Human Interaction with Various Elliptical Constraints

Despite worse actuators and long feedback delays, humans outperform robots in a number of tasks, including tool use and physical interaction. In order to study the human controller, this work explores interaction with three different elliptical kinematic constraints. The shapes of these constraints were based on prior work: the circle was the same size as a previous crank-turning study; the aligned ellipse was based on estimates of the zero-force trajectory during circular crank-turning; the anti-aligned ellipse was a rotated version of the aligned ellipse. Subjects were given visual feedback on their velocity to decrease variability across trials, constraint shapes, and subjects. The velocity they were asked to track had a speed-curvature profile that was consistent with the two-thirds power law, which is widely reported in human motion. Hypotheses about the experiment were made by modeling human physical interaction with a Norton equivalent network.
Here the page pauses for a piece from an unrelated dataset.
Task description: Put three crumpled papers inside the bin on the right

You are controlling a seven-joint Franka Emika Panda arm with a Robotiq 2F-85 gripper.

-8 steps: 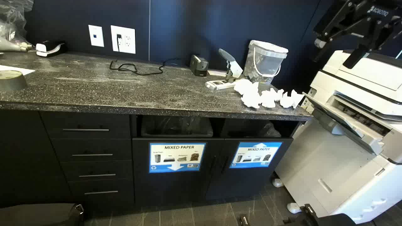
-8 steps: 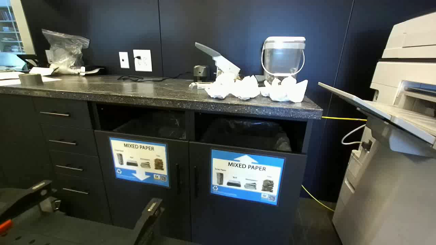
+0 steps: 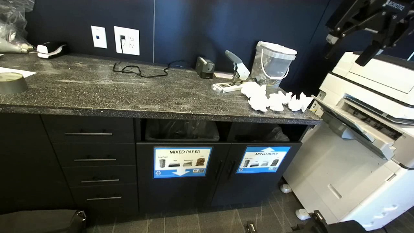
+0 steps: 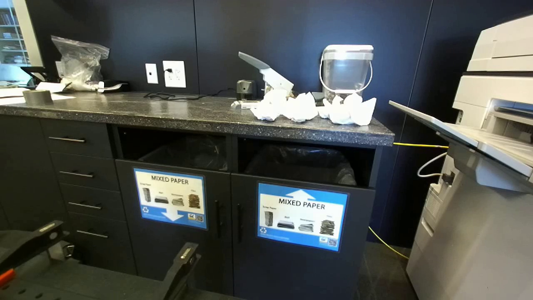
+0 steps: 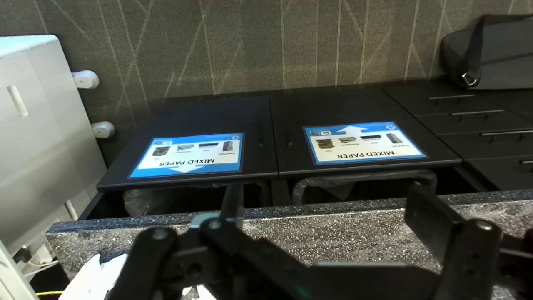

The anti-aligned ellipse was hypothesized to evoke normal force and velocity error values higher than the circle, and the circle was hypothesized to evoke higher normal force and velocity error values than the aligned ellipse. Statistical analysis revealed that the anti-aligned ellipse did evoke higher normal force and velocity errors than both the circle and aligned ellipse. There was no significant difference between the circle and aligned ellipse for either normal force or velocity error. The experiment was a success, however, in proving that constraint shape does affect the force that subjects exert on the constraint. This result suggests several further studies on human interaction with various kinematic constraints.